Para describir la situación, el dirigente utilizó una metáfora contundente: “Esto es pretender que el cuerpo esté sano porque solamente atendés los huesos y todo el resto no importa. La economía es un conjunto, tenés que trabajar sobre las dos variables”.
El impacto del modelo, aseguran, no se limita a los indicadores económicos, sino que también afecta la estructura social, al comprometer la principal fuente de generación de empleo y, con ello, la movilidad social ascendente.
Mientras algunas actividades vinculadas al sector financiero o extractivo son señaladas como beneficiarias del esquema, las pymes —históricamente motor del mercado interno— enfrentan un escenario de creciente fragilidad. “El aporte nuestro fundamental es a la clase media, porque se logra con empleo y eso es lo que no estamos pudiendo generar en estas condiciones”, afirmó Bestani.

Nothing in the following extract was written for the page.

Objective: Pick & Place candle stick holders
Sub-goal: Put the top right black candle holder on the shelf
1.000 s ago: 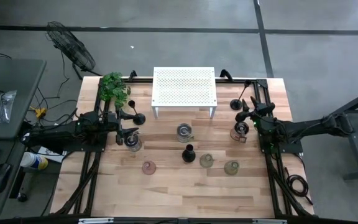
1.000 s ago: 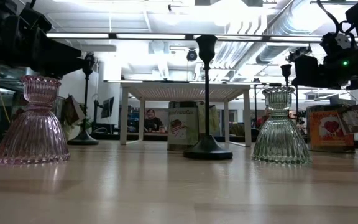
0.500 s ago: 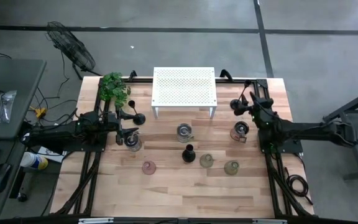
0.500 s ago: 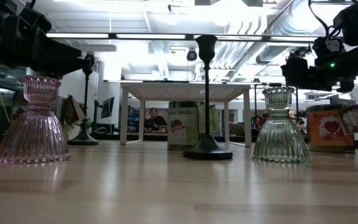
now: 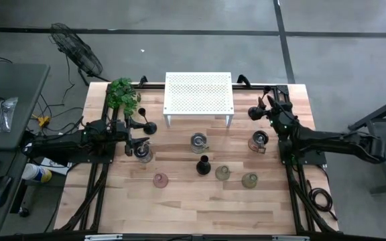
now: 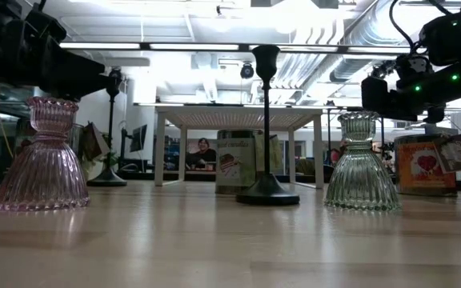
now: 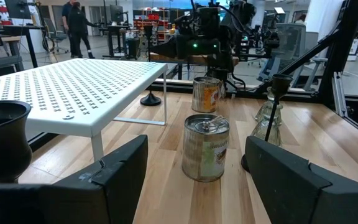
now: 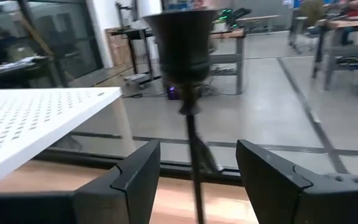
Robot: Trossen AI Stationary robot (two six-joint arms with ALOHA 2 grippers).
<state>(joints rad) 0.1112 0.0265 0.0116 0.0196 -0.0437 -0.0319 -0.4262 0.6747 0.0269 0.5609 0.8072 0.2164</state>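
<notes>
My right gripper point(image 5: 269, 108) is open at the table's far right. A tall black candlestick point(image 5: 254, 112) stands there on its round base, and its stem point(image 8: 194, 149) and cup point(image 8: 179, 37) rise just ahead, between the two fingers point(image 8: 132, 171), which stand clear of it. My left gripper point(image 5: 135, 138) is open and empty at the left, beside a second black candlestick point(image 5: 150, 127) and a clear glass holder point(image 5: 143, 156). A third black candlestick point(image 5: 203, 165), a pinkish holder point(image 5: 160, 179) and two greenish holders point(image 5: 223, 173) stand near the middle.
A white perforated shelf point(image 5: 198, 94) stands at the far middle and a green plant point(image 5: 122, 94) at the far left. Two tin cans point(image 5: 198, 141) point(image 5: 259, 141) stand between the arms; one is right ahead of my left gripper point(image 7: 206, 146). People show in the room beyond.
My right gripper has moved toward the table's far edge, away from the right tin can and up to the black candlestick at the far right, staying open. The left arm and all objects have kept still.
</notes>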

Las críticas también alcanzan a la reforma laboral reciente, cuestionada por haber sido elaborada sin una participación efectiva del sector. Empresarios denuncian la ausencia de consultas específicas y advierten que la normativa no resuelve los problemas estructurales que dificultan la contratación formal.
Entre esos obstáculos, destacan el peso de las cargas sociales. Según explicaron, los costos laborales implican que, por cada dos trabajadores, las empresas deban afrontar el equivalente a tres salarios, lo que desalienta nuevas incorporaciones y profundiza la informalidad.
A este escenario se suma la preocupación por la apertura comercial. Desde el sector industrial advierten que reemplazar producción local por importaciones puede debilitar aún más el aparato productivo, además de incrementar la demanda de divisas en un contexto ya tensionado.
El acceso al financiamiento aparece como otro factor crítico. Empresarios aseguran que el crédito productivo es prácticamente inexistente, lo que paraliza inversiones y limita el crecimiento. En ese marco, crece lo que denominan un “stock de proyectos reprimidos”, vinculado a iniciativas que no pueden concretarse por falta de recursos.
Frente a este panorama, el sector pyme reclama un cambio de enfoque en la política económica, con mayor atención a la producción y al empleo. La propuesta incluye flexibilizar algunas variables para evitar que el equilibrio fiscal y la estabilidad cambiaria se alcancen a costa del cierre de empresas.
En esa línea, también se planteó la necesidad de revisar el atraso cambiario y su impacto en la competitividad. Como alternativa, algunos empresarios sugieren tolerar niveles levemente superiores de inflación a cambio de reactivar la actividad económica.
“Tal vez hablar menos de la inflación, digerir algún punto más, pero con más nivel de actividad”, propuso Bestani, al tiempo que sostuvo que ese camino podría traducirse en mayor empleo y recaudación. “No hay magia en esto”, concluyó.